Elles l'avaient traversée simplement, un peu au-dessous de la ruelle de la Croix-Rouge, et avaient profité d'un vide entre deux maisons pour se rejeter dans les terrains vagues.
—Décidément, murmura Lecoq, les coquines connaissent le pays.
En effet, elles en savaient si bien la topographie, qu'en quittant la rue du Patay, elles avaient brusquement tourné à droite, pour éviter de vastes tranchées ouvertes par des chercheurs de terre à brique.
Mais leur piste était redevenue on ne peut plus visible, et elle resta telle jusqu'à la rue du Chevaleret.
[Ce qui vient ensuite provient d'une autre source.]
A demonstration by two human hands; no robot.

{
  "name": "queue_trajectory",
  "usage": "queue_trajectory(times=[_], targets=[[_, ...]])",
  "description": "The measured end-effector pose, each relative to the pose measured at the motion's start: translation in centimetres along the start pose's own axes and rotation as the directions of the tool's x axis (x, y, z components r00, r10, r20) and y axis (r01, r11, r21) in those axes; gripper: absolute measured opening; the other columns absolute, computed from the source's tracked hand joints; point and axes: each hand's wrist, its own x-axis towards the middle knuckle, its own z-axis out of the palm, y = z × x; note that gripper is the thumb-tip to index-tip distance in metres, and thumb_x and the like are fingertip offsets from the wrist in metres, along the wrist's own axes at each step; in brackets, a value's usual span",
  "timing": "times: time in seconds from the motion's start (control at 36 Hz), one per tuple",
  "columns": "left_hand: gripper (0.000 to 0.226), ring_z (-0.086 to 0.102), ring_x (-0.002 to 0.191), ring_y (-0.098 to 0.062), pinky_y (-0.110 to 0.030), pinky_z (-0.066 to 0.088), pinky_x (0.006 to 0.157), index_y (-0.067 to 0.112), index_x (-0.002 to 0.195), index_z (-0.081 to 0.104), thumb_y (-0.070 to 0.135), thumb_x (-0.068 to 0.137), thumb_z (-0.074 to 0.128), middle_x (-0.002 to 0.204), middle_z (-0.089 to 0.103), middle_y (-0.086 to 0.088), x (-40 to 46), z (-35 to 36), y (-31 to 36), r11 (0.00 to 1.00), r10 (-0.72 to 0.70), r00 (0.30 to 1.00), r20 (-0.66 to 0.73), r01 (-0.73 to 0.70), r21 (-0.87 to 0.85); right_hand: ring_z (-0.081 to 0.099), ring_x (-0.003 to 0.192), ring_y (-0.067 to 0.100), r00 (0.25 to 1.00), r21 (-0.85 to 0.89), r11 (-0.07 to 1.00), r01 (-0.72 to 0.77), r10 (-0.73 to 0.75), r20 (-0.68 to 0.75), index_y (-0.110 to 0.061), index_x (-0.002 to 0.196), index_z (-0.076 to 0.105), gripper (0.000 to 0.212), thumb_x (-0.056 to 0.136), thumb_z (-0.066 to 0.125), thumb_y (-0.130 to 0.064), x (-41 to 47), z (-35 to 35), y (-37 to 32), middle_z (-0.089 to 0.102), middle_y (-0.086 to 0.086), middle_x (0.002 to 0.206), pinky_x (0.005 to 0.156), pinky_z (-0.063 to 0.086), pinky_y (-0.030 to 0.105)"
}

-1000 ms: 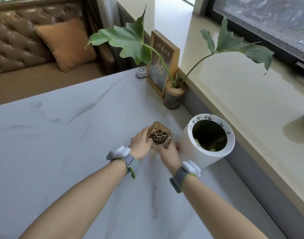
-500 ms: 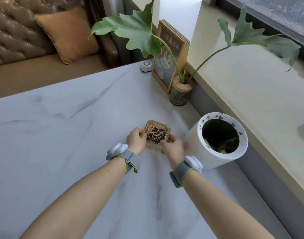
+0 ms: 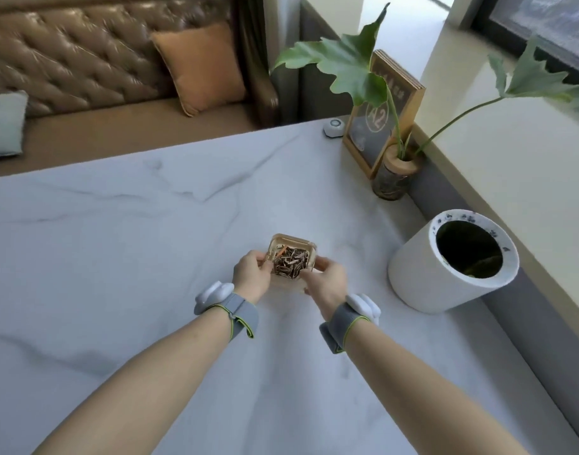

Là, par exemple, les indices cessèrent brusquement.
Lecoq releva bien huit ou dix empreintes de la fugitive aux souliers plats, mais ce fut tout.
Le terrain, il est vrai, ne se prêtait guère à une exploration de cette nature. La circulation avait été assez active dans la rue du Chevaleret, et s'il restait encore un peu de neige sur les trottoirs, le milieu de la chaussée était transformé en une rivière de boue.
—Les gaillardes ont-elles enfin songé que la neige pouvait les trahir, grommela le jeune policier, ont-elles pris la chaussée?
À coup sûr, elles n'avaient pu traverser comme l'instant d'avant; car de l'autre côté de la rue s'étendait le mur d'une fabrique.